- Born: 12 August 1937 Kew, Victoria, Australia
- Died: 11 March 2024 (aged 86)
- Occupation: television comedy writer
- Known for: Writing material for variety TV programs particularly those aired on Melbourne's GTV-9
- Television: In Melbourne Tonight

= Mike McColl-Jones =

Australian comedy writer

Michael McColl-Jones (12 August 1937 − 11 March 2024) was an Australian television comedy writer.

He is best remembered for his association with television personalities such as Graham Kennedy, Don Lane and Bert Newton.

==Early and personal life==
McColl-Jones attended Xavier College in Melbourne where he excelled at tennis. He attended the school at the same time as Philip Brady.

McColl-Jones left school in 1956 and joined Myer as a salesman. When television started in Melbourne, McColl-Jones began submitting jokes to In Melbourne Tonight which were regularly used by Graham Kennedy. Despite McColl-Jones' contributions, an offer of permanent work wasn't made until 1963 when GTV-9's general manager Colin Bednall offered him permanent work.

His father Hector died in 1963 at the age of 57 from a form of leukemia.

==Career==
Throughout his career, McColl-Jones wrote for In Melbourne Tonight, The Graham Kennedy Show, The Don Lane Show, The Bert Newton Show, The Ernie Sigley Show, The Peter Couchman Show, Blankety Blanks, Hey Hey It's Saturday and Tonight Live with Steve Vizard. He also wrote for Joan Rivers and a number of Royal Command Performances.

When In Melbourne Tonight was revived in 1996, McColl-Jones again wrote jokes for the show, this time hosted by Frankie J. Holden.

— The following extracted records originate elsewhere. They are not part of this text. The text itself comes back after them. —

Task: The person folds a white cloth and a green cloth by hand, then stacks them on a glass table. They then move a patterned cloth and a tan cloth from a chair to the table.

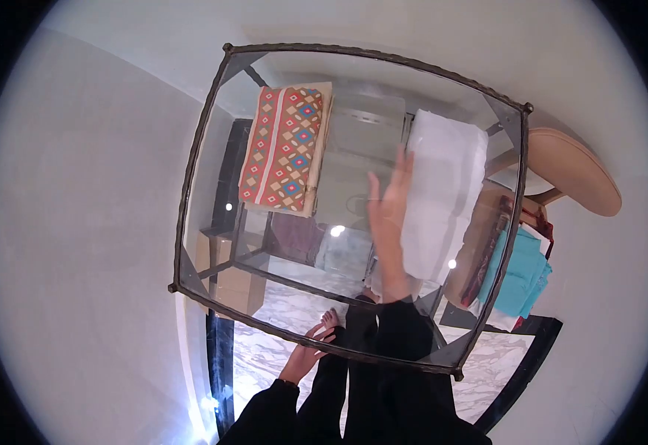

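My right hand [391, 215] reaches over the glass tabletop [361, 174] with its thumb apart and fingers stretched forward. Its finger side lies along the left edge of a white folded cloth [446, 193], overlapping that edge in this view. My left hand [308, 356] is low at the near metal edge of the table, fingers extended and holding nothing. On the left part of the glass lies a folded patterned cloth [283, 148] in red, tan and blue, with a plain tan layer showing along its right side.
A dark metal frame [354, 50] borders the glass. Beneath it stand cardboard boxes [239, 285] and folded dark cloth [296, 237]. At right are a tan chair [572, 170] and a pile with turquoise cloth [518, 271]. A bare foot [330, 318] shows on the marble floor.
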Motion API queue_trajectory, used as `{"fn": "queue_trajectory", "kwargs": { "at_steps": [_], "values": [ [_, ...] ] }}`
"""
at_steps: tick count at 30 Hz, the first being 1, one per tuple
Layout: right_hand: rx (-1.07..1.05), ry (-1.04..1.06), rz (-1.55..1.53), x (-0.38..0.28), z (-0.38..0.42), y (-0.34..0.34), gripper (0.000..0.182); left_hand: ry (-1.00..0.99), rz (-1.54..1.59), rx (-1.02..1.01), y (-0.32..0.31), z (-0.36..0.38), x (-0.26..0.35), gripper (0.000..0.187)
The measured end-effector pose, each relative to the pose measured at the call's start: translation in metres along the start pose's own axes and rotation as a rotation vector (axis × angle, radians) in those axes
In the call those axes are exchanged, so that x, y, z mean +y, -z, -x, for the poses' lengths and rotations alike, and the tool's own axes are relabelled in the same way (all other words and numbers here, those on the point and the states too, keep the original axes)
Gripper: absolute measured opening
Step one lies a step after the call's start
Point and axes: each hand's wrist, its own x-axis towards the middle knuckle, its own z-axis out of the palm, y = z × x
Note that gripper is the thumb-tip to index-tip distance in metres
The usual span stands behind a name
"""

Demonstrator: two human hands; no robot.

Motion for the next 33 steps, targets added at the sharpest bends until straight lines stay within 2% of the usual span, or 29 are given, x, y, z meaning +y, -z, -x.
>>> {"fn": "queue_trajectory", "kwargs": {
  "at_steps": [2, 5, 8, 11, 14, 17, 20, 26, 29, 33],
  "values": [
    [-0.087, 0.071, 0.346, -0.023, 0.02, 0.006, 0.064, 0.023, 0.039, 0.01, 0.008, 0.002, -0.005, 0.052],
    [-0.151, 0.233, 0.305, 0.005, 0.044, -0.011, 0.056, 0.04, -0.007, 0.025, 0.02, 0.011, -0.015, 0.052],
    [-0.074, 0.216, 0.364, 0.003, 0.046, -0.014, 0.051, 0.063, -0.106, 0.09, 0.038, 0.013, -0.026, 0.05],
    [-0.114, 0.249, 0.404, -0.021, 0.059, -0.009, 0.048, 0.05, -0.12, 0.087, 0.054, 0.023, -0.041, 0.052],
    [-0.328, 0.467, -0.139, -0.025, 0.099, -0.039, 0.047, 0.061, -0.185, 0.096, 0.064, 0.04, -0.051, 0.054],
    [-0.43, 0.247, -0.334, -0.06, 0.122, -0.065, 0.055, 0.149, -0.264, 0.198, 0.076, 0.054, -0.064, 0.053],
    [-0.21, 0.125, -0.152, -0.076, 0.119, -0.094, 0.067, 0.175, -0.319, 0.285, 0.094, 0.068, -0.083, 0.047],
    [-0.117, -0.327, -0.04, -0.098, 0.106, -0.13, 0.092, 0.164, -0.321, 0.334, 0.115, 0.09, -0.104, 0.044],
    [0.002, -0.425, -0.006, -0.106, 0.096, -0.145, 0.098, 0.145, -0.314, 0.336, 0.115, 0.091, -0.105, 0.044],
    [0.025, -0.55, -0.026, -0.111, 0.089, -0.154, 0.098, 0.1, -0.308, 0.309, 0.115, 0.087, -0.108, 0.044]
  ]
}}
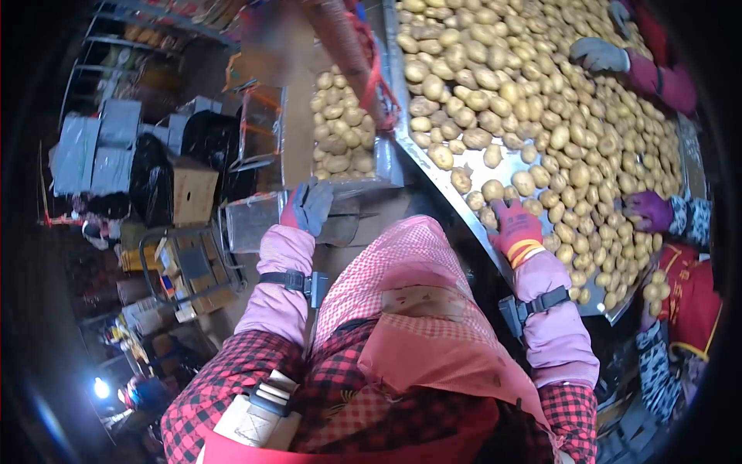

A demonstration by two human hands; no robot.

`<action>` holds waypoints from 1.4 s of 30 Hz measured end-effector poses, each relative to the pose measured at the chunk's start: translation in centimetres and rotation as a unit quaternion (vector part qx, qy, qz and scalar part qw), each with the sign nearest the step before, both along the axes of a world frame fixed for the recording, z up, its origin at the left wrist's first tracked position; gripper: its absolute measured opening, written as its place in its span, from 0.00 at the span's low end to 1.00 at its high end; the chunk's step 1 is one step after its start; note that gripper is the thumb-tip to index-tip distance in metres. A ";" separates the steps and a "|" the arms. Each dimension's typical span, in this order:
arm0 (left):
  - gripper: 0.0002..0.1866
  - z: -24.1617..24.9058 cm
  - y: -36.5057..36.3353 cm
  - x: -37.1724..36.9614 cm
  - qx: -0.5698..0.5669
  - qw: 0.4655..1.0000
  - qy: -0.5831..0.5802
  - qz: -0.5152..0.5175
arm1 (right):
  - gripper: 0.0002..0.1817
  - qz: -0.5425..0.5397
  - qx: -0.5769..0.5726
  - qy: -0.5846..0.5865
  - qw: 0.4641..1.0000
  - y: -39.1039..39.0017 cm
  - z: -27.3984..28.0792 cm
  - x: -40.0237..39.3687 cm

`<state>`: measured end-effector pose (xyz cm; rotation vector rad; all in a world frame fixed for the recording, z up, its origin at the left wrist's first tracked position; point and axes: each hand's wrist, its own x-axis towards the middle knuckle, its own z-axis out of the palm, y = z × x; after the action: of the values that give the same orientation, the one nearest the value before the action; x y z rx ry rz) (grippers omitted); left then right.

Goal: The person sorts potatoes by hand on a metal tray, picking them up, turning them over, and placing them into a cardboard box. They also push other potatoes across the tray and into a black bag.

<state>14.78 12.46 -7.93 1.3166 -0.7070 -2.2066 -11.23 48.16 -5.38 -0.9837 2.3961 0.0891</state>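
Observation:
Potatoes (572, 139) cover a metal sorting table (440, 179) at the upper right. My right hand (516, 226), in a red glove with a yellow and orange cuff, reaches over the table's near edge with its fingers on the potatoes; what lies under the fingertips is hidden. My left hand (311, 205), in a grey and red glove, hangs at the left, off the table, near a box of potatoes (340, 124). Its palm side is hidden, so I cannot see whether it holds anything.
Co-workers' gloved hands (601, 54) (649, 211) rest at the table's far side. A reddish post (344, 46) stands by the table corner. At the left are cardboard boxes (193, 195), black bags (151, 172) and a cart (197, 267).

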 end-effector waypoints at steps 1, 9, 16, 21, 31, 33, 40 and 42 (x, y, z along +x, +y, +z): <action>0.30 0.5 -0.5 1.1 -0.010 1.000 -0.007 0.010 | 0.29 0.005 -0.005 0.014 1.000 -0.5 0.2 0.1; 0.32 -1.9 -8.6 -2.9 -0.287 0.901 -0.195 -0.261 | 0.25 -0.053 0.004 0.057 0.997 -1.6 -3.8 0.7; 0.39 -4.6 -8.7 -12.6 -0.468 0.452 -0.496 -0.575 | 0.19 -0.124 -0.129 0.164 0.970 -0.3 -6.9 2.5; 0.39 -6.4 -11.8 -13.3 -0.401 0.558 -0.418 -0.594 | 0.27 -0.324 -0.067 -0.083 0.940 -1.1 -0.7 -0.3; 0.32 5.1 -4.1 -8.7 0.375 0.813 0.378 -0.236 | 0.27 -0.179 -0.535 -0.043 0.824 -14.3 8.4 6.2; 0.32 4.9 -3.7 -7.9 0.246 0.851 0.378 -0.269 | 0.29 0.007 -0.589 0.110 0.801 -18.5 11.3 6.7; 0.25 -4.8 -4.1 -4.0 0.138 0.940 0.259 -0.173 | 0.54 0.218 -0.390 0.019 0.894 -26.1 8.0 11.7; 0.23 -3.1 -6.2 -2.7 0.091 0.940 0.287 -0.164 | 0.53 0.228 -0.409 0.006 0.884 -25.7 8.7 11.7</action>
<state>12.12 6.21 -11.06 0.5831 -0.5262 -2.7922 0.42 22.48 3.35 -1.9064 2.1506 -0.8112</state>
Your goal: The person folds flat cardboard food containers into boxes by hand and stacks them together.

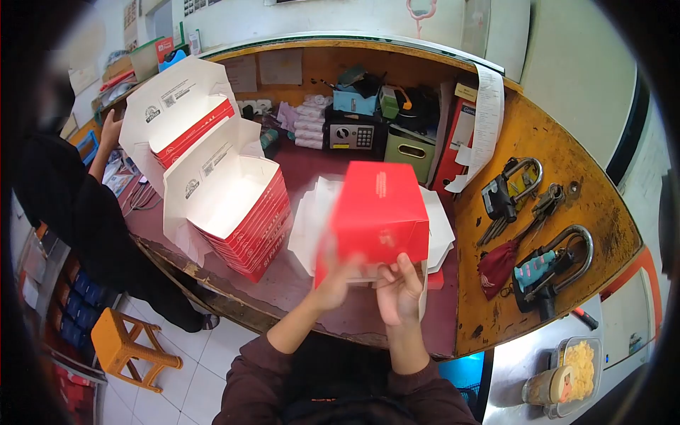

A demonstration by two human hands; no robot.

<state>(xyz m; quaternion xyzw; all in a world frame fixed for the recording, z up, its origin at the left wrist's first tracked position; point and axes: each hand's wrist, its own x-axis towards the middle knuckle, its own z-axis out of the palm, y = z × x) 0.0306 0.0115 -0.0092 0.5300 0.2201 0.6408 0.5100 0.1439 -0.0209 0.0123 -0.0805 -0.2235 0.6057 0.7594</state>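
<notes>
A red cardboard box (pixel 379 205) with small white print is held up over the desk in front of me. My left hand (pixel 333 280), smeared by motion, is at its lower left edge. Curled fingers of my right hand (pixel 399 289) grip its near lower edge, with the thumb pointing up. Behind and below the box lie flat white box blanks (pixel 439 227), partly hidden by it. Left of my hands stands a stack of nested red-and-white boxes (pixel 248 219) with lids open. Another open stack (pixel 195 127) stands farther back.
On the right wooden ledge lie two U-shaped locks (pixel 556 273), keys (pixel 545 202) and a dark red pouch (pixel 499 269). A small safe (pixel 350 136) and paper rolls (pixel 309 124) sit at the back. A person in black (pixel 71 191) stands left, near an orange stool (pixel 127 343).
</notes>
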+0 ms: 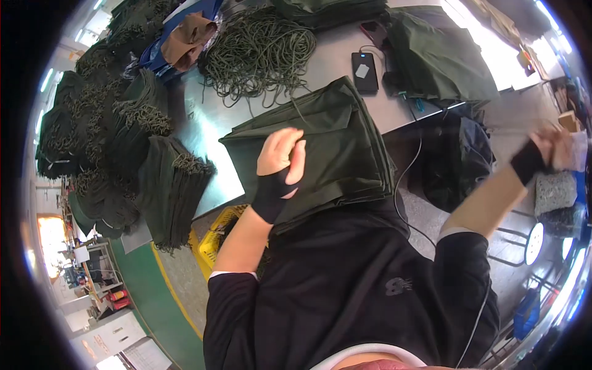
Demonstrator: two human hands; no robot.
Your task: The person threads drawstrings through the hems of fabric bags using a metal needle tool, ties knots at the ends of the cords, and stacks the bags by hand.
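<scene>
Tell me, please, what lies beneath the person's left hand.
Folded dark green fabric shows around the left hand; the patch directly beneath is covered, so contact cannot be confirmed.

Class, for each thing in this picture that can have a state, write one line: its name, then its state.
Left hand: over the green fabric stack, fingers bent
Right hand: out to the side, motion-blurred, grip unclear
Green fabric stack: flat, layered
Green cord: loose, tangled heap
Black device: blue light on
Yellow crate: partly hidden

L hand (pixel 281 155) over grn fabric stack (pixel 342 145); R hand (pixel 552 147) well apart, blurred; cord heap (pixel 262 54) nr stack
</scene>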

However, it was his association with Kennedy that McColl-Jones is arguably best known for, having written jokes for Kennedy from 1958 to 1975.

===Books===
McColl-Jones wrote a number of books throughout his career including My Funny Friends in 1979, And now, here's... in 1999 and Graham Kennedy Treasures: Friends remember the King in 2008.

==Honours==
In the 2017 Queen's Birthday Honours, McColl-Jones received a Medal of the Order of Australia in recognition of his service to the performing arts as a comedy writer for television.